Yemekte, Diyanet İşleri Başkanı Prof. Dr. Mehmet Görmez, İstanbul Müftüsü Rahmi Yaran ve Vakıflar Genel Müdürü Adnan Ertem de yeraldı.
"BÜTÜN AYRIMCILIKLARA KARŞI DA SESİMİZİ YÜKSELTMİŞ OLURUZ"
Davutoğlu yemek öncesi yaptığı konuşmada, "Yahudilere dönük baskılar yapılırken gündeme gelen bugün camilere dönük yapılan bazı baskılar da , domuz başının konması gibi, bu tür bazı semboller üzerinden yapılan hakaretler asırlar boyu süren ve arzu edilmeyen sonuçlar doğuran gerilim alanlarıydı. İslamofobi'ye karşı hep beraber sesimizi yükselttiğimizde aslında sadece Müslümanlara dönük ayrımcılığa değil dini kimlikleri ihtiva eden bütün ayrımcılıklara karşı da sesimizi yükseltmiş oluruz" dedi.
Başbakan Davutoğlu, "Biz hiçbir geleneği bu topraklara yabancı sonradan gelmiş bir gelenek olarak telakki etmiyoruz. Azınlık kavramını da bu anlamda ben kullanmamaya bazen özen gösteriyorum. Çünkü hepimiz aslında o köklü geleneklerin mensupları olarak büyük bir ailenin parçalarıyız. O bakımdan bu bir iki hafta içinde bütün bu gelenekler bir arada barındıran önemli günleri idrak etmiş olmak da sembolik anlamda başlı başına manidar" diye konuştu.
"YURTTAŞLARIMIZ ARASINDA YURTTAŞLIK TEMEL İLKESİ ETRAFINDA BİR FARK GÖZETMEDİK GÖZETMEYİZ"
Eşit vatandaşlık vurgusu yapan Davutoğlu, "İstanbulumuz, bütün bu geleneklerin sokaklarda komşuluk ilişkilerinde asırlarca bir arada yaşadığı mukaddes bir şehir. O bakımdan İstanbulumuzda bu birliktelikle birlikte bütün halkımıza da hayırlı yıllar diliyoruz. Hem otantik kültür bağlamında hem dini gelenekler bağlamında ülkemizin bütün renklerini barındıran bu tablo bizim için önemlidir. Diğer taraftan da eşit vatandaşlık ilkesi bağlamında da bu tablo önemlidir. Hiçbir zaman biz yurttaşlarımız arasında yurttaşlık temel ilkesi etrafında bir fark gözetmedik. Gözetmeyiz" diye konuştu.

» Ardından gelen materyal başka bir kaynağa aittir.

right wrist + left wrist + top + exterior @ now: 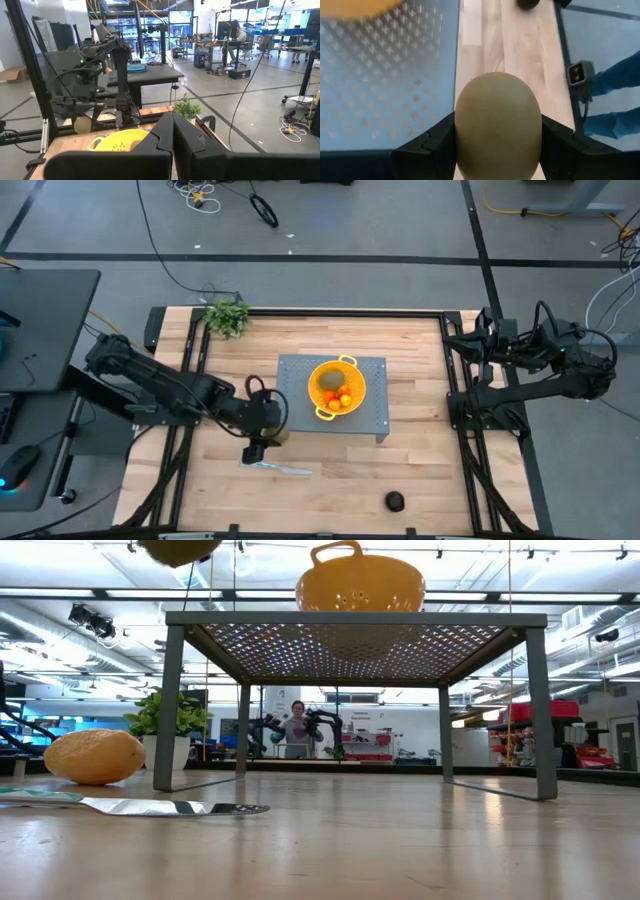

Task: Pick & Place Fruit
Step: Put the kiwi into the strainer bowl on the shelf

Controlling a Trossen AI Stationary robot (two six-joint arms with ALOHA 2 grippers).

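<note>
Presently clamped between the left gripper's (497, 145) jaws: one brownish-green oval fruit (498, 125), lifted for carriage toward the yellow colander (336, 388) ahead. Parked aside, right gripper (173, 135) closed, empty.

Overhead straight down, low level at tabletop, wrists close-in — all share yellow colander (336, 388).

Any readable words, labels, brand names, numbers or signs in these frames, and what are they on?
None can be read.
The yellow perforated colander, grey perforated metal stand, silvery knife and brownish-green oval fruit in the left gripper bear no print.
Red background signs: too small and blurred to read.
</note>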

"EŞİT VATANDAŞLIK İLKESİ BUNDAN SONRA DA EN TEMEL ŞİARIMIZ OLACAK"
Davutoğlu, "Hangi dini, mezhebi, etnik temelden gelirse gelsin bütün yurttaşlarımızın canı, malı, ırzı, aklı, namusu bizim için bütün dinlerde azizdir. İslam geleneği içinde bütün o temel esaslara baktığımızda, insan onurunun korunması, canının korunması aklın, neslin korunması, dinin korunması bütün geleneklerin kabul ettiği evrensel ilkeler. Bu evrensel ilkeleri eşit vatandaşlık kavramı etrafında modern, çağdaş bir devletin ana esaslarından biri olarak bugün yaşatmaya büyük özen gösteriyoruz. İktidarlarımız süresince, her zaman bütün vatandaşlarımızın bu haklardan istifade etmeleri yönünde çok ciddi reformalar, adımlar attık. Hepiniz bunlara şahitsiniz. Vakıf mallarının iadesi ile son dönemde çok somut hale gelmiş olan bu eşit vatandaşlık ilkesi bundan sonra da en temel şiarımız olacak" ifadelerini kullandı.
"İSTANBUL'DAN BU MESAJIN YÜKSELMESİ ÇOK ÖNEMLİ"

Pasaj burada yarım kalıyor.